По приезде в город к Тане — как почуял — прибежал, не успела она с усталых плеч рюкзак скинуть, друг её Вадим, молодой, спортивного вида крепыш двадцати двух лет. Заждался — Таня была в отъезде целую неделю, — похудел даже, глаза — словно изголодались: за минувший год их знакомства они так надолго не разлучались ни разу. Схватил её в охапку, как только мать Тани вышла из комнаты, зацеловал, заобнимал.

— Как съездила, Танюшка? Все рекорды побила? Не утонула? — Вадим её очень любил, Таня знала, но от подтрунивания даже над ней отказаться не мог.

— Неплохо, понравилось, только от меня команде было проку мало на этот раз.

— Ничего, когда-нибудь асом станешь, — пообещал он, широко улыбнувшись.

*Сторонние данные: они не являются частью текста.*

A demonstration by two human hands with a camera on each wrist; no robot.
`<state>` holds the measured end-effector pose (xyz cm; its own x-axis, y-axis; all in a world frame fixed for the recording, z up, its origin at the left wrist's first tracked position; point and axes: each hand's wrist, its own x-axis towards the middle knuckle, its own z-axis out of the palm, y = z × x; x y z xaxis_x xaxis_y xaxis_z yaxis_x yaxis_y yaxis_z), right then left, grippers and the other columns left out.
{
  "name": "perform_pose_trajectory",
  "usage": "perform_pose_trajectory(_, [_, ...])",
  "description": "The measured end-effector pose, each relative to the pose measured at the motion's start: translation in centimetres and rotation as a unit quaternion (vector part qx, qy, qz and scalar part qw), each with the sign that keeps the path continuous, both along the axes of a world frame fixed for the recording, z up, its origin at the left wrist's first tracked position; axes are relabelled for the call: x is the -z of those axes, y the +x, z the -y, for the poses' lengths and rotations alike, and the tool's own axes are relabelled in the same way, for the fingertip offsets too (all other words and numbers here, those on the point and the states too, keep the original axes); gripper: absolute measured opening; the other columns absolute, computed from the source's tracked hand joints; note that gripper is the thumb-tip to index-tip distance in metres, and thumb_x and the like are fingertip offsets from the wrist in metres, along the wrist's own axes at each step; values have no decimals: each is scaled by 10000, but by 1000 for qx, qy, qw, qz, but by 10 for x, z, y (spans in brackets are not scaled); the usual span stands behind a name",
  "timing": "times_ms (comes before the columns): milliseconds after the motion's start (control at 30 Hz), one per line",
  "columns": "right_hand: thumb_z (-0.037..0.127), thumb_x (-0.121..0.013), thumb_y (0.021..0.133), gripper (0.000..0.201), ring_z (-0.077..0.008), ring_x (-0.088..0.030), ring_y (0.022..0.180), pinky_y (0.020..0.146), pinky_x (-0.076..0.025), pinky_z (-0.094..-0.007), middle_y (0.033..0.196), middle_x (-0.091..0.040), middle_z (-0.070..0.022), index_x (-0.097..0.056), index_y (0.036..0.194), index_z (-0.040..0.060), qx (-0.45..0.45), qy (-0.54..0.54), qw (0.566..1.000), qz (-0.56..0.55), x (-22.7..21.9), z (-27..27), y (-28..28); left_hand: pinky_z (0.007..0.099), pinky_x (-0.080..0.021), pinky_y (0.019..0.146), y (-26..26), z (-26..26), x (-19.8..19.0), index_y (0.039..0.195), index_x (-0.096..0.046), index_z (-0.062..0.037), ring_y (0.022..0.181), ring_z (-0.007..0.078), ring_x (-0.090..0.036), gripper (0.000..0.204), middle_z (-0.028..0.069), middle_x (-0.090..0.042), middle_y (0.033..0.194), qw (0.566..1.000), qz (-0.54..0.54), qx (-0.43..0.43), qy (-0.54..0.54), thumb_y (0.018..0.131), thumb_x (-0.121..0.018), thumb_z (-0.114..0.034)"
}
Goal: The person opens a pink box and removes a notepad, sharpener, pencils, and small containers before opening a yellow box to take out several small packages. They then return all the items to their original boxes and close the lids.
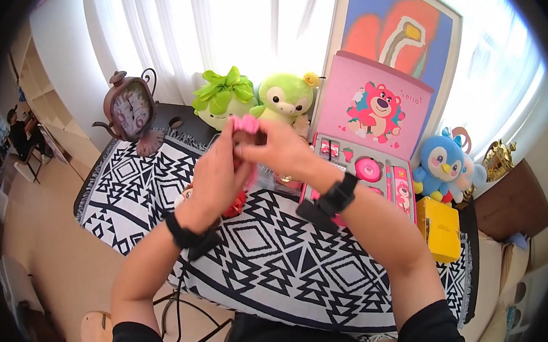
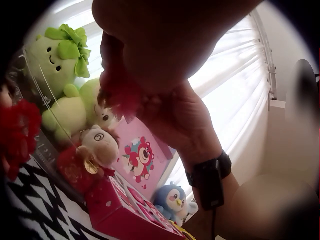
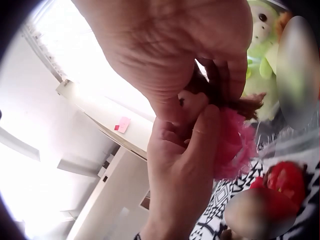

Вадим был Таниным женихом — так все окружающие небезосновательно считали, и, действительно, между ними уже была такая договоренность. Как-то так случилось, что встретив эту, тоненькую, с большими глазами и толстенной косой, десятиклассницу, Вадим сразу полюбил её и, мучась и болея неведомым доселе сильным чувством, решив, что она для него подходящая партия, и боясь потерять её, сразу сделал ей предложение — авансом, потому что Тане ещё не исполнилось восемнадцати лет. А Таня, получив предложение — первое в своей жизни, — оказалась к нему не готова и была им ошарашена, сбита с толку. Они были мало знакомы, но все говорили, что Вадим — хороший парень, «не пьет, не курит», да она и сама это видела; отказать — значит, обидеть хорошего человека, стало быть нельзя отказывать, — и, в растерянности, она согласилась, хотя замуж ей вовсе не хотелось, да и в своих чувствах к Вадиму она еще не разобралась. Вадим же, получив согласие, будучи старше Тани на четыре года, пожалел ее молодые лета и благоразумно предложил подождать пару лет со свадьбой, намереваясь все это время пестовать Таню и готовить ее к роли жены. И вот они успешно, не расставаясь ни на день (Таня со всем этим и учебу-то в институте забросила, тянулась еле-еле — заниматься было некогда), один год уже скоротали.